Let’s say we have the equation #x^(2)+ 2x - 3# for example. This equation could be solved logically using the factors of the first and last terms.

To begin, we can state the factors of the first term, #x^(2)#. Imagine there’s an invisible 1 in front of the #x^(2)#, therefore the factors are 1, because only #1 * 1, or -1*-1# will multiply to get one. Then we can analyze the third term, #-3#. The factors of #-3# are either #1 * -3, or -1 * 3#.

Now we can check and see if any of the factors can combine in order to get a #+2#, the middle term (don’t worry about the x’s, those will carry over). Recall #1= -1, 1#, and #-3 = 1, -1, 3, -3#

From our factors we can use a -1 and a 3 to get +2. Therefore,
#(x+3)(x-1)=0# is our derived factorization. Then plug in the values to make the statement true, -3 or 1 will both result in an answer of 0 and our the possible values for x.

However , when the logical factorization seen above is not possible, we can plug our numbers into the quadratic equation .

#ax^(2)+bx+c# is the standard way we view an equation. Using the values from the equation above, #a= 1, b=2, and c=-3#.

After our a, b, and c values are found we can plug them into the actual quadratic equation.

#(-b+-sqrt(b^(2)-4ac))/(2a)#

Note : This equation may look intimidating, but as long as you follow factoring rules, you should have no problem. It’s totally normal to come out with an answer containing square roots.

Mar 27, 2015

We do not "solve" expressions.
Perhaps you want to know how to solve the equation #7x^2+8x+100=0#. .
Or perhaps you want to know how to factor the expression #7x^2+8x+100#

In order to do the second for this expression, we'll have to do the first. That's because this expression is irreducible using real, rational coefficients.

Solve:
#7x^2+8x+100=0#. .

Spend a little time factoring, but not too much, because we know we can always solve by the quadratic formula.

#x=(-b+-sqrt(b^2-4ac))/(2a)#

For the equation we're working on:
#x=(-(8)+-sqrt((8)^2-4(7)(100)))/(2(7))# so

#x=(-8+-sqrt(64-2800))/14=(-8+-sqrt(-2736))/14#
#=(-8+-12sqrt19i)/14=(-4)/7 +- (6sqrt(19))/7i#

Note
Simplifying sqrt(2736) is not trivial.

#2736# is divisible by #9# (the digits add up to 18, which is divisible by 9)

#2736=9*304#
#304# is divisible by #4# (half or 304 is still even, so we can divide again)

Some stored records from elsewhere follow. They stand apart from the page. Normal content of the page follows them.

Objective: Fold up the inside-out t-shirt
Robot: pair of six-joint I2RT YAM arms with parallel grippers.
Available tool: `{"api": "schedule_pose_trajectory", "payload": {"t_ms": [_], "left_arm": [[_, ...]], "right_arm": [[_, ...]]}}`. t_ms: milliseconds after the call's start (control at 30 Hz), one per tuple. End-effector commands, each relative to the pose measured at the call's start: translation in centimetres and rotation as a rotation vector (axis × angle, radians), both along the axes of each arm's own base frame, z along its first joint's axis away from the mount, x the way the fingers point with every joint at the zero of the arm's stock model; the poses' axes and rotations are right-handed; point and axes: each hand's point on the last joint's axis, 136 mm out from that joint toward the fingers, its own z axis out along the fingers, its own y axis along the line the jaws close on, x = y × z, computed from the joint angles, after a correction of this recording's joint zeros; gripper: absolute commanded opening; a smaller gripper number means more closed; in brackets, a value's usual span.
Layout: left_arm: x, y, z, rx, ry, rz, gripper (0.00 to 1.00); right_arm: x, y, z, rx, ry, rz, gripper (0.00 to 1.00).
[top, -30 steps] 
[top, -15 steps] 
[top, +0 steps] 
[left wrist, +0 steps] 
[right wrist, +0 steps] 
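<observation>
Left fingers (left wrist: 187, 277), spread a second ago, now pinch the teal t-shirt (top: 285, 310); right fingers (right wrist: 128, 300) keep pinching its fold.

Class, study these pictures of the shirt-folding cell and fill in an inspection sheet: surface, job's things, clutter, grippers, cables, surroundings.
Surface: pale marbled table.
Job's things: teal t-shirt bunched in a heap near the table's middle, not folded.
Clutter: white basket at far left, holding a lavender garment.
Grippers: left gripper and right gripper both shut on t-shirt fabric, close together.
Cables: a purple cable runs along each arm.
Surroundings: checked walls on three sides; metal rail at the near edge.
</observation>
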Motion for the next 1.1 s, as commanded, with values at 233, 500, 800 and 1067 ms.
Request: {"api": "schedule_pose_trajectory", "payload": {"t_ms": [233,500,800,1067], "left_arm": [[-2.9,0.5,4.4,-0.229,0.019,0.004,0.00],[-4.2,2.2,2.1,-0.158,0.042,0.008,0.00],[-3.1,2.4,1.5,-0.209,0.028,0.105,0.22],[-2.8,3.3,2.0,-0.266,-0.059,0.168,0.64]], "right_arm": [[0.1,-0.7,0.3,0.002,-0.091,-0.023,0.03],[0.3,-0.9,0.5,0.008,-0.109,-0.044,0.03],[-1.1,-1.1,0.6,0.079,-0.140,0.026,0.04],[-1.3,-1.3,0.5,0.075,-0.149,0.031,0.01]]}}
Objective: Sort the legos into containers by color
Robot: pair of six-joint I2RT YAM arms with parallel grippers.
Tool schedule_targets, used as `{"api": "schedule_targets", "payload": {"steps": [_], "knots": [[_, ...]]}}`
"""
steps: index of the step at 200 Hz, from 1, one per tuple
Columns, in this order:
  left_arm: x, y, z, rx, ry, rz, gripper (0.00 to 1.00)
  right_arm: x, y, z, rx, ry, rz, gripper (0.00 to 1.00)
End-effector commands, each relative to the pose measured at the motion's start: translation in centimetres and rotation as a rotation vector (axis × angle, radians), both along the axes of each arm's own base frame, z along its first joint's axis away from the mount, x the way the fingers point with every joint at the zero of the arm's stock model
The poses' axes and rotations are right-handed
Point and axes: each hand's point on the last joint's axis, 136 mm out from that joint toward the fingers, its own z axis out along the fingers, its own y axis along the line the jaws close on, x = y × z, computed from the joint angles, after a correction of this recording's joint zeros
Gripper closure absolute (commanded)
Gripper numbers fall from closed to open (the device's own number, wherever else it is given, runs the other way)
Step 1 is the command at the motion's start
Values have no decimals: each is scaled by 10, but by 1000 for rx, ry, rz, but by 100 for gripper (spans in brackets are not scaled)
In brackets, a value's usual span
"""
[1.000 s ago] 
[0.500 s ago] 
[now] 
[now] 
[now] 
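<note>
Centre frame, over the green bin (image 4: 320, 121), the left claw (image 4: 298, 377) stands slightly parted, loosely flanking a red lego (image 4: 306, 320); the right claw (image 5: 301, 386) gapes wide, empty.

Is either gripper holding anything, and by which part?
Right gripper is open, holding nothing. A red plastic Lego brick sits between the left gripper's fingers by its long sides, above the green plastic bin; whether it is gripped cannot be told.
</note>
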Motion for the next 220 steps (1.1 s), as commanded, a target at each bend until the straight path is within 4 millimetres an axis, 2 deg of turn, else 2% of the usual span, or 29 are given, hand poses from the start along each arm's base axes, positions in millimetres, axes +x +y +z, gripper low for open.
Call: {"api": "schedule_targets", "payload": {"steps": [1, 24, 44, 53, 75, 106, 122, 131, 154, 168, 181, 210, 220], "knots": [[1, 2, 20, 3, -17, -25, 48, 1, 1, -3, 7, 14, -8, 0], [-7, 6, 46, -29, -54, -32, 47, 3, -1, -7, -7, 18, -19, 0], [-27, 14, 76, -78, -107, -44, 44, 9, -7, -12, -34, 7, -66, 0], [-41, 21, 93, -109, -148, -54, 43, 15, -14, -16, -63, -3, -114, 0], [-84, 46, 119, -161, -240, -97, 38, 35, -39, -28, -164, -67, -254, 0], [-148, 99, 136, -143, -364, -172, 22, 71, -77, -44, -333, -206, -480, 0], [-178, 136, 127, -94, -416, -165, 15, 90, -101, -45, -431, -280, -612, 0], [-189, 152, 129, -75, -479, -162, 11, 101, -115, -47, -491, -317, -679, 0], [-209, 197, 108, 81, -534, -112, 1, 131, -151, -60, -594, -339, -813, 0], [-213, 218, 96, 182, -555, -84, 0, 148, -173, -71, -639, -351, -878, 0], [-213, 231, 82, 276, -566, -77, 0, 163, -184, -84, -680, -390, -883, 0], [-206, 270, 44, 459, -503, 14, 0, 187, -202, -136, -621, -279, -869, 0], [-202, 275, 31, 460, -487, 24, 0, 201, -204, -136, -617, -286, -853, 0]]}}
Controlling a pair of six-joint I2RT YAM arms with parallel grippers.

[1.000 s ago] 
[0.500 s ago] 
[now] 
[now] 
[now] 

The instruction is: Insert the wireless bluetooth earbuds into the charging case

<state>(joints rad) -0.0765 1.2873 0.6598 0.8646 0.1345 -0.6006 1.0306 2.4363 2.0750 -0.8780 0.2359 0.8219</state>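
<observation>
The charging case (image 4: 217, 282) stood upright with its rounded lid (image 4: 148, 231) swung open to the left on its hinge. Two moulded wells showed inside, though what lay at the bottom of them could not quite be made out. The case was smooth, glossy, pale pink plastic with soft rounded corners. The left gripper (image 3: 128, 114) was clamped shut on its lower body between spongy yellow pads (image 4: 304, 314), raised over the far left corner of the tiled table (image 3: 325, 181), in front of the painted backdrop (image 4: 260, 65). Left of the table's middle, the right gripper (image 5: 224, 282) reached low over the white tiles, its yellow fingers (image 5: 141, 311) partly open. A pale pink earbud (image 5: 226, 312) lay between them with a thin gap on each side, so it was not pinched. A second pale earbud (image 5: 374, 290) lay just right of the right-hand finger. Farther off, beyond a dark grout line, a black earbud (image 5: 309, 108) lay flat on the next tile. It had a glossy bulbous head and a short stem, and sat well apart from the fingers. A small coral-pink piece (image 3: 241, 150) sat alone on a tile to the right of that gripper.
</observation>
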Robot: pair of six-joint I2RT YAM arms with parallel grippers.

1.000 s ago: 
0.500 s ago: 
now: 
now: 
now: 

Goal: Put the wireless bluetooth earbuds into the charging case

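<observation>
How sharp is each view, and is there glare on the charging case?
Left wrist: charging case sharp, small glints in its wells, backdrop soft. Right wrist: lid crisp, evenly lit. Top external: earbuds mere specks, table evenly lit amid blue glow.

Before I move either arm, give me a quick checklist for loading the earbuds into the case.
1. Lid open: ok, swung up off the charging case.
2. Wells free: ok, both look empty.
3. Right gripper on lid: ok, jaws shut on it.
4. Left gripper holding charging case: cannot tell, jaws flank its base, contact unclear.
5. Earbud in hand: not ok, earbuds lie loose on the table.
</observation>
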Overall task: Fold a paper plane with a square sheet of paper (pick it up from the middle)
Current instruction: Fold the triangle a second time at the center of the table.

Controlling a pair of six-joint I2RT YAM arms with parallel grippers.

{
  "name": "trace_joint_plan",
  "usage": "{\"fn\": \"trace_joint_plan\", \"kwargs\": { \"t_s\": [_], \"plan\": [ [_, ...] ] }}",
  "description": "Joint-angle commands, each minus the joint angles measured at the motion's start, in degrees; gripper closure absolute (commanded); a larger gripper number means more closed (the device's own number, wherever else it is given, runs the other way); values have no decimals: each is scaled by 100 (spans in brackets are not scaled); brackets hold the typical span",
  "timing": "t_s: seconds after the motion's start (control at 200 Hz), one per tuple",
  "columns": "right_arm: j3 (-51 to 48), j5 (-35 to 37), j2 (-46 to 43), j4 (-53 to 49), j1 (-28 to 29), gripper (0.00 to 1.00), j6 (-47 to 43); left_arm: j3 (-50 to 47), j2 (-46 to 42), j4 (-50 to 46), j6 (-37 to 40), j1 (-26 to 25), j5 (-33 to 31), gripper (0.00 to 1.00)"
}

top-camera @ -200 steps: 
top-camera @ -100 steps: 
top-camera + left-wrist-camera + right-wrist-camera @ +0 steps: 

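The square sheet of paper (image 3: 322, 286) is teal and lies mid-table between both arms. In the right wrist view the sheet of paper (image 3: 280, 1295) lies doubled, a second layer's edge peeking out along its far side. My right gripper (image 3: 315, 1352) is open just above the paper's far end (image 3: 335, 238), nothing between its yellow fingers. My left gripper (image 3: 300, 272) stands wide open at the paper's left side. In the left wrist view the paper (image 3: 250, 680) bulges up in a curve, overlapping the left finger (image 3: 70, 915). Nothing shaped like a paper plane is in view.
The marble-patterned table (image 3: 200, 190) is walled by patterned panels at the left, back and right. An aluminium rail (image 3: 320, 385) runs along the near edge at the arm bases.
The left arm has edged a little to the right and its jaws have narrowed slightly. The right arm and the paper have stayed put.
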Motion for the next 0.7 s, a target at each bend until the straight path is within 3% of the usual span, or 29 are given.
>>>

#2736=9*4*76# (half of 76 is 38, still even)
#2736=9*4*4*19#

So #sqrt(2736)=sqrt(9*4*4*19)=3*2*2*sqrt19=12sqrt19#

Now that we know the zeros of #7x^2+8x+100# are #z_1# and #z_2#, we can factor the quadratic as #(x-z_1)(x-z_2)#, so:

#7x^2+8x+100=(x-((-4)/7 + (6sqrt(19))/7i))(x-((-4)/7 - (6sqrt(19))/7i))#